* **PROBLEM TO SOLVE**: Transcribe everything in the listing as written, and let no image into the copy.

* **PROVIDED DATA**:
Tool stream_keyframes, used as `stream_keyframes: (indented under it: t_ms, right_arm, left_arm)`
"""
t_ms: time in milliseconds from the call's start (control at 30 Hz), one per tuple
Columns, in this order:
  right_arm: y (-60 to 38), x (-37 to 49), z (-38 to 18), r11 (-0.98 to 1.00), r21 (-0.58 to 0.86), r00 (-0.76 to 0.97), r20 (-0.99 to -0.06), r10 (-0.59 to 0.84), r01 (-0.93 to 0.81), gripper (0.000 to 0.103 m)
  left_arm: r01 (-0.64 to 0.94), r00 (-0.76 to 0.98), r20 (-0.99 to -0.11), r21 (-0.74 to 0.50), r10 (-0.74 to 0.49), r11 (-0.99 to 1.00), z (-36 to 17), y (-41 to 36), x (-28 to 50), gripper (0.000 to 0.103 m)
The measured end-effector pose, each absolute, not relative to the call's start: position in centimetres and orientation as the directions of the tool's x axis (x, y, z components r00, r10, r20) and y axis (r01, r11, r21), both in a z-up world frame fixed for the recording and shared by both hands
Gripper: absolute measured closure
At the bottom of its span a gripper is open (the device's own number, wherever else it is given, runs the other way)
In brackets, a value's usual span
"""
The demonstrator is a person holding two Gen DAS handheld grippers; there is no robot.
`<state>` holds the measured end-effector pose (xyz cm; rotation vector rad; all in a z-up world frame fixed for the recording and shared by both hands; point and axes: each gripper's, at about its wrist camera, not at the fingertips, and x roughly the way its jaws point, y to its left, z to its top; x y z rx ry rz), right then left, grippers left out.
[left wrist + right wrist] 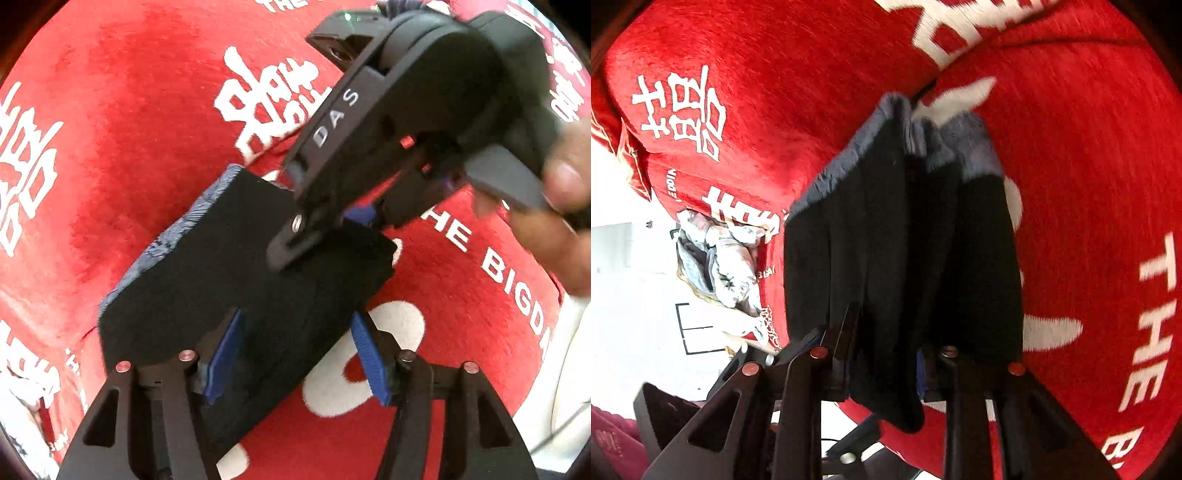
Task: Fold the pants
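Note:
The black pants (236, 280) are folded into a thick bundle with a grey-blue lining edge, held above the red blanket (129, 147). My left gripper (295, 358) has its blue pads on both sides of the bundle's near end and grips it. My right gripper (332, 221) comes in from the upper right and clamps the bundle's far end. In the right wrist view the pants (901, 258) hang between my right gripper's fingers (882, 369), lining edge on top.
The red blanket (1089, 166) with white characters and letters covers the surface. A crumpled grey-white cloth (724, 266) lies at its left edge, beside white floor (631, 295). A person's hand (569, 206) holds the right gripper.

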<state>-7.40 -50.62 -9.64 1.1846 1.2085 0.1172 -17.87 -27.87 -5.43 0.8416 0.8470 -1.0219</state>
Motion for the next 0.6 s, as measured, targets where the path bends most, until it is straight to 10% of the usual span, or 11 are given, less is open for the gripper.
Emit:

* **ANSWER SPACE**:
Tool stream_keyframes, used as `stream_keyframes: (indented under it: t_ms, right_arm, left_arm)`
"""
t_ms: time in milliseconds from the call's start (control at 30 Hz), one per tuple
Columns, in this order:
  right_arm: y (-60 to 38), x (-37 to 49), z (-38 to 18), r11 (-0.98 to 1.00), r21 (-0.58 to 0.86), r00 (-0.76 to 0.97), r20 (-0.99 to -0.06), r10 (-0.59 to 0.84), r01 (-0.93 to 0.81), gripper (0.000 to 0.103 m)
  left_arm: r01 (-0.64 to 0.94), r00 (-0.76 to 0.98), r20 (-0.99 to -0.11), r21 (-0.74 to 0.50), r10 (-0.74 to 0.49), r11 (-0.99 to 1.00), z (-36 to 17), y (-41 to 36), x (-28 to 50), gripper (0.000 to 0.103 m)
The measured end-effector pose, each absolute, not relative to the call's start: position in centimetres and orientation as the directions of the tool's x axis (x, y, z components r00, r10, r20) and y axis (r01, r11, r21), both in a z-up world frame fixed for the recording and shared by both hands
Gripper: absolute measured closure
At the bottom of its span a gripper is open (the device's own number, wherever else it is given, runs the other way)
In brackets, a value's usual span
"""
The demonstrator is a person holding two Gen DAS handheld grippers; there is no robot.
`<state>` holds the measured end-effector pose (xyz cm; rotation vector rad; all in a z-up world frame fixed for the recording and shared by both hands; point and axes: each gripper's, at about its wrist camera, not at the fingertips, and x roughly the way its jaws point, y to its left, z to its top; x y z rx ry rz), right then left, grippers left out.
[left wrist + right wrist] 
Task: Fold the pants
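Note:
The black pants (236, 280) are folded into a thick bundle with a grey-blue lining edge, held above the red blanket (129, 147). My left gripper (295, 358) has its blue pads on both sides of the bundle's near end and grips it. My right gripper (332, 221) comes in from the upper right and clamps the bundle's far end. In the right wrist view the pants (901, 258) hang between my right gripper's fingers (882, 369), lining edge on top.
The red blanket (1089, 166) with white characters and letters covers the surface. A crumpled grey-white cloth (724, 266) lies at its left edge, beside white floor (631, 295). A person's hand (569, 206) holds the right gripper.
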
<state>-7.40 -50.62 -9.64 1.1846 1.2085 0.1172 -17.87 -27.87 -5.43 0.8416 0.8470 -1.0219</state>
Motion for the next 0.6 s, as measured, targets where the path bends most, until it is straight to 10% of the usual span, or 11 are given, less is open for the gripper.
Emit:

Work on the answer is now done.